Assignment:
The answer must consist of every line from the entries below that contains the word "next".

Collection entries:
* * * * *
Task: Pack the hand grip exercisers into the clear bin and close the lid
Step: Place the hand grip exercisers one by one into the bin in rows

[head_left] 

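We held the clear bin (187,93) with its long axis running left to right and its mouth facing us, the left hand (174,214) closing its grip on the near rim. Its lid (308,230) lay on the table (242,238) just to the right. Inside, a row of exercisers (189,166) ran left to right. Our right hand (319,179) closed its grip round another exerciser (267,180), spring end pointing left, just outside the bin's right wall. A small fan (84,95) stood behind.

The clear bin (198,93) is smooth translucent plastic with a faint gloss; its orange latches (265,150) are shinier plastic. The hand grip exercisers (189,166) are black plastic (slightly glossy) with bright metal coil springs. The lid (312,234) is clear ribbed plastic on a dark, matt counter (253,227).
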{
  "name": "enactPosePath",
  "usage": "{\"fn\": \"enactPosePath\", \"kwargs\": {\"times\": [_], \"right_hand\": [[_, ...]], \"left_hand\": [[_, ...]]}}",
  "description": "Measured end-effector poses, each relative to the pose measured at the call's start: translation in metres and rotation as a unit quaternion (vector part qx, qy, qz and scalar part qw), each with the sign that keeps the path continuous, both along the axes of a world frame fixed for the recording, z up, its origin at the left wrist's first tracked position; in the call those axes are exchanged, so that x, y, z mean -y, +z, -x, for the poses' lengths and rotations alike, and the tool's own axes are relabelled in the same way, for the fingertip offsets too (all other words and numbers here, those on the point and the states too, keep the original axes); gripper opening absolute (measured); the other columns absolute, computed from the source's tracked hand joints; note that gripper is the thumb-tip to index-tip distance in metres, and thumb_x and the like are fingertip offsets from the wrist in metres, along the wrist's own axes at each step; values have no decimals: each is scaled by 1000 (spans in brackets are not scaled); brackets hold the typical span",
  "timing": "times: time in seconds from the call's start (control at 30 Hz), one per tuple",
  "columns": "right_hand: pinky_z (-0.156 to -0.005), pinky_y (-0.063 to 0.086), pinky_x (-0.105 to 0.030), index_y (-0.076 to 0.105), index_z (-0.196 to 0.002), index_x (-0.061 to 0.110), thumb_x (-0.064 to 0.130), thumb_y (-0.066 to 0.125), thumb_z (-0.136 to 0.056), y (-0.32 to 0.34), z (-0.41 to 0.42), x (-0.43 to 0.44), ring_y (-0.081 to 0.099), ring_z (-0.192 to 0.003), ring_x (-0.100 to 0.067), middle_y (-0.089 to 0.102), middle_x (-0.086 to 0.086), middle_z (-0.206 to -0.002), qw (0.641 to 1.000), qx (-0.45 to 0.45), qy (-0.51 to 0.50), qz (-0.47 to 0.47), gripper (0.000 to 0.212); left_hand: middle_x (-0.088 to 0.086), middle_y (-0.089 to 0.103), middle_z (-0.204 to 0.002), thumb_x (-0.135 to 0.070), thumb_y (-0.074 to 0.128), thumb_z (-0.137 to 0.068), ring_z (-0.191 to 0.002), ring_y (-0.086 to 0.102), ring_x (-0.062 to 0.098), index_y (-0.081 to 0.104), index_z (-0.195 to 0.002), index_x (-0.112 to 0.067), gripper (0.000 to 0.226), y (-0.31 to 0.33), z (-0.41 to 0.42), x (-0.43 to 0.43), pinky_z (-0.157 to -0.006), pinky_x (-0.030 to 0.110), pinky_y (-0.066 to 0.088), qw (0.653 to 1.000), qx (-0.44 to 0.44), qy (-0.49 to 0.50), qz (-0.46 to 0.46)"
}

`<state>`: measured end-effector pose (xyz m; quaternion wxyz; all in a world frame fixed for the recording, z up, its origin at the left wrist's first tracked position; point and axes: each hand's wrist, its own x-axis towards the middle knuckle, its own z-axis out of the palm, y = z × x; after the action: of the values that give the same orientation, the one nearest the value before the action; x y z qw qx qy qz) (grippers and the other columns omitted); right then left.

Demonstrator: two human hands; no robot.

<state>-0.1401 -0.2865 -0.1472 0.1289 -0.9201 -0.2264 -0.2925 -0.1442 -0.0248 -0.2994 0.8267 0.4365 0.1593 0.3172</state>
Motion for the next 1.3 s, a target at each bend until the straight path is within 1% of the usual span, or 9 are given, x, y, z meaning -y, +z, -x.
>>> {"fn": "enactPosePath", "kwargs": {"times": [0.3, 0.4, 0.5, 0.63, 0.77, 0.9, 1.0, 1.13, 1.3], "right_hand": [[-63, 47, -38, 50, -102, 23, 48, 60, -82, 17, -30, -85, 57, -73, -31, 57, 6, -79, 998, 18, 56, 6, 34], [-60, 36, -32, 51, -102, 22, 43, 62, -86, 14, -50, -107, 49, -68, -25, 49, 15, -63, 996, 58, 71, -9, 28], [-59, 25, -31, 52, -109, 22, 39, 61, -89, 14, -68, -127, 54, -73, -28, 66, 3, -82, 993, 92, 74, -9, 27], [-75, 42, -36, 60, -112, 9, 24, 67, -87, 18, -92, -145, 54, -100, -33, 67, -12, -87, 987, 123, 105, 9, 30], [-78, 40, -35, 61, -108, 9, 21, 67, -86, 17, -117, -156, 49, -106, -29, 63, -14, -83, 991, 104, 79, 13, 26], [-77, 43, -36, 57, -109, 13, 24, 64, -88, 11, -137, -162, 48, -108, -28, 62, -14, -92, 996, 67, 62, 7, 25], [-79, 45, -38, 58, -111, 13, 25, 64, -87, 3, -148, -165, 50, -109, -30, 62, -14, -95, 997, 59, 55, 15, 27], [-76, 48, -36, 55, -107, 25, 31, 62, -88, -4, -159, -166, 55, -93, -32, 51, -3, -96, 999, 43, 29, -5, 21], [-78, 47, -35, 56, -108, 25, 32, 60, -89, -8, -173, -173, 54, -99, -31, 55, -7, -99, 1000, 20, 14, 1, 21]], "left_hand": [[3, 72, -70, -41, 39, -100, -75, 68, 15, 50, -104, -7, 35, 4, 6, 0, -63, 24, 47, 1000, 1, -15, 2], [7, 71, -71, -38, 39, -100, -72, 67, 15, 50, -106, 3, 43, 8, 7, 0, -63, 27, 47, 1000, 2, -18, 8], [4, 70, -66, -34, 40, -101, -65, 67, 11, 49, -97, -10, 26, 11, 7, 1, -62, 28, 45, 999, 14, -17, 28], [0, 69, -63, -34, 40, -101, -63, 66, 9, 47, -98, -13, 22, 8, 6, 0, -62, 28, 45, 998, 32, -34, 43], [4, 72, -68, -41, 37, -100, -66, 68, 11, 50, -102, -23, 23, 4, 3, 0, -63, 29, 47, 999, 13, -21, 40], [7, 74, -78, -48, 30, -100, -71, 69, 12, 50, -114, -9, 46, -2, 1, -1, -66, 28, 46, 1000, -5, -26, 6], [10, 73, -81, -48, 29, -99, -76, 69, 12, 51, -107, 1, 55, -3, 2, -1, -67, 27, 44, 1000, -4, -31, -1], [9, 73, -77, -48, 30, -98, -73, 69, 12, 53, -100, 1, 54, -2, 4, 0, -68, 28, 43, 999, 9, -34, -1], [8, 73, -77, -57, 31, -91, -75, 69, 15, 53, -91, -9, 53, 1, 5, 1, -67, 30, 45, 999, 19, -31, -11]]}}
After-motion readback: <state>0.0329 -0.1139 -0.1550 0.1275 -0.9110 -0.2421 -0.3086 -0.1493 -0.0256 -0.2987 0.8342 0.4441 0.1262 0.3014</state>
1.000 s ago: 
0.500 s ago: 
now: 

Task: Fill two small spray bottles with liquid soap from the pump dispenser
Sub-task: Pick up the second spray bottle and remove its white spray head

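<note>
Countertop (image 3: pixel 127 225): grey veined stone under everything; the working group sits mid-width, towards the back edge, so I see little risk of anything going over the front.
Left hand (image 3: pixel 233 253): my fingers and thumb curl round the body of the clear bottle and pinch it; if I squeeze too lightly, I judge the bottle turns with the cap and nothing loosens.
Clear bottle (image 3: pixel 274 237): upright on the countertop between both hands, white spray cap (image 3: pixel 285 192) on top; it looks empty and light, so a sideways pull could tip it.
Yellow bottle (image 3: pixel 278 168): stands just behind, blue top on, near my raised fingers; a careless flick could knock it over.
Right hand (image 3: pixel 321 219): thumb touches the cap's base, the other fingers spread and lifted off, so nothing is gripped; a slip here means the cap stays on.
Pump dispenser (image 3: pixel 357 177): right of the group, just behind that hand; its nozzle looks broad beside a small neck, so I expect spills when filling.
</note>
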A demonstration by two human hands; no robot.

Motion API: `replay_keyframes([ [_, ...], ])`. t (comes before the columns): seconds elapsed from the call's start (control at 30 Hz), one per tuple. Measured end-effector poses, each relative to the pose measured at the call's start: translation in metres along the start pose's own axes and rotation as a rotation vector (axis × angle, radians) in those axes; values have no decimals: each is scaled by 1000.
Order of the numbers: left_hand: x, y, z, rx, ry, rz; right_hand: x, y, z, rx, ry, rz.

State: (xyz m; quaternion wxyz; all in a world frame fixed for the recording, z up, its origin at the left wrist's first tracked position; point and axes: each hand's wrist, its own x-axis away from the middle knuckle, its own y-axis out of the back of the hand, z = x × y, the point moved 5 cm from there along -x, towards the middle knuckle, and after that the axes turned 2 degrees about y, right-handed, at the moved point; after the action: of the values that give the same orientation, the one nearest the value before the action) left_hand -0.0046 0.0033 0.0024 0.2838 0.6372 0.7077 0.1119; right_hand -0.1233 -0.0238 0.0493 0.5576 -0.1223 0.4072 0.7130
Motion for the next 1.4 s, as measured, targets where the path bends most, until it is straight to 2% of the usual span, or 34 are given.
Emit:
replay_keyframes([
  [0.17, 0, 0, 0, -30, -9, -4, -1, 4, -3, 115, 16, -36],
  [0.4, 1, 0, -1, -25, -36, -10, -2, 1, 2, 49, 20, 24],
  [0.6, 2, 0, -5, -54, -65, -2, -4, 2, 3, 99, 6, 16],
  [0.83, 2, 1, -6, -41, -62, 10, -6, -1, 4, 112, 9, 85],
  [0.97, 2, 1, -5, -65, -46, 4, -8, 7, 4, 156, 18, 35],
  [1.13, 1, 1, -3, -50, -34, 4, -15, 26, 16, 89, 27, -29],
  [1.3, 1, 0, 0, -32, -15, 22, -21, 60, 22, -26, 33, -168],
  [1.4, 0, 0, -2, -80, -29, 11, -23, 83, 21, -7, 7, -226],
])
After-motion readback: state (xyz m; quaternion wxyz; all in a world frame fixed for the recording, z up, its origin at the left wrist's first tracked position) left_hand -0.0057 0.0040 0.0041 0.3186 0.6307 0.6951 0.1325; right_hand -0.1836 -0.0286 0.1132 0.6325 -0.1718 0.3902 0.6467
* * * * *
Task result:
Motion for the next 1.3 s, a target at each bend until the straight path is within 1% of the usual span, or 9 are given, x, y, z meaning -y, +z, -x.
Motion for the next 1.4 s, as measured, targets where the path bends most, until it is straight to 2% of the usual span, or 34 are given.

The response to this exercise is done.